By analyzing existing cross correlation between Actinogen Medical and Dug Technology, you can compare the effects of market volatilities on Actinogen Medical and Dug Technology and check how they will diversify away market risk if combined in the same portfolio for a given time horizon. You can also utilize pair trading strategies of matching a long position in Actinogen Medical with a short position of Dug Technology. Check out your portfolio center. Please also check ongoing floating volatility patterns of Actinogen Medical and Dug Technology.

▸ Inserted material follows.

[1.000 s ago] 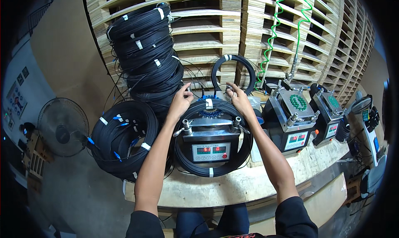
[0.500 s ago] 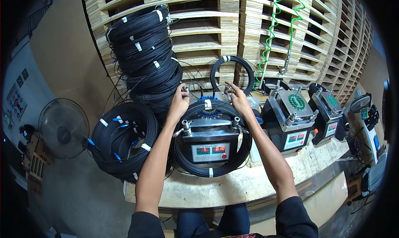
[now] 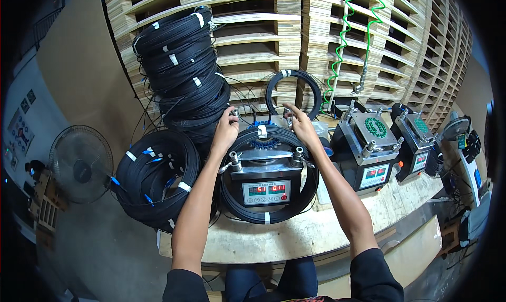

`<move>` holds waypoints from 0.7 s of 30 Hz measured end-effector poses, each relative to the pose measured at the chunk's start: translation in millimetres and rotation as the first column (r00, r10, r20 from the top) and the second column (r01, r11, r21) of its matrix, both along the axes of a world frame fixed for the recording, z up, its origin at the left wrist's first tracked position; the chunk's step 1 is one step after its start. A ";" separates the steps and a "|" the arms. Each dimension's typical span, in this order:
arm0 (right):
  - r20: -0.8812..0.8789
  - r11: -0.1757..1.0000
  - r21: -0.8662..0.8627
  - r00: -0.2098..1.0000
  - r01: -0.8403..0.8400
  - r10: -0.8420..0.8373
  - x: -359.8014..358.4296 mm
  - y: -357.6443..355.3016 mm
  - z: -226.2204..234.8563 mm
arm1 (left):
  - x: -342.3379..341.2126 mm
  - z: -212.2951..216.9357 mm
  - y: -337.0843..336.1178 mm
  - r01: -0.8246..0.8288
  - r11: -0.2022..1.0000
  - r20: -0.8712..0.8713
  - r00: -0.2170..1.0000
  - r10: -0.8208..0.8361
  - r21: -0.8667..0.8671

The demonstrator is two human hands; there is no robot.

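- Left hand [image 3: 225, 130]: fingers curled at rear-left knob [image 3: 235, 113]; can't tell if pinching.
- Right hand [image 3: 301, 127]: fingers bent by rear-right knob [image 3: 288, 122]; contact unclear.
- Machine [image 3: 266, 186]: on bench [image 3: 253, 249], dead centre, black cable coil [image 3: 247, 214] looped about it.
- Risk: uneven knob pressure might tilt metal plate [image 3: 266, 156]; slack coil might snag either hand.

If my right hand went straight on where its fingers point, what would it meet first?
Past the metal post beside it, your right hand would probably meet the upright black coil first, though depth is unclear.
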State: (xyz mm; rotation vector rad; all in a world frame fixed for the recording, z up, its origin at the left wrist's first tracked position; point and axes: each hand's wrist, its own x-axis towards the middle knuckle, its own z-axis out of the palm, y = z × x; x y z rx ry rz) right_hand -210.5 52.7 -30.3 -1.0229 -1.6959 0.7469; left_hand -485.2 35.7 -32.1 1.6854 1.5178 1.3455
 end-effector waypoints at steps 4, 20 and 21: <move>-0.021 1.000 0.026 1.000 -0.009 0.009 2.2 4.7 -4.7 | -1.4 -1.5 2.6 -0.001 1.000 -0.007 1.000 0.001 -0.003; 0.049 0.996 0.022 0.995 0.086 -0.087 -4.0 4.1 -0.4 | -0.7 -6.4 6.7 -0.021 1.000 -0.018 1.000 0.021 -0.005; 0.044 0.997 0.001 0.996 0.074 -0.074 -3.3 4.5 -1.5 | -1.2 -5.8 5.7 -0.023 1.000 -0.017 1.000 0.023 -0.011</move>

Diversification Opportunities for Actinogen Medical and Dug Technology

-0.08
  Correlation Coefficient

Good diversification

The 3 months correlation between Actinogen and Dug is -0.08. Overlapping area represents the amount of risk that can be diversified away by holding Actinogen Medical and Dug Technology in the same portfolio, assuming nothing else is changed. The correlation between historical prices or returns on Dug Technology and Actinogen Medical is a relative statistical measure of the degree to which these equity instruments tend to move together. The correlation coefficient measures the extent to which returns on Actinogen Medical are associated (or correlated) with Dug Technology. Values of the correlation coefficient range from -1 to +1, where. The correlation of zero (0) is possible when the price movement of Dug Technology has no effect on the direction of Actinogen Medical i.e., Actinogen Medical and Dug Technology go up and down completely randomly.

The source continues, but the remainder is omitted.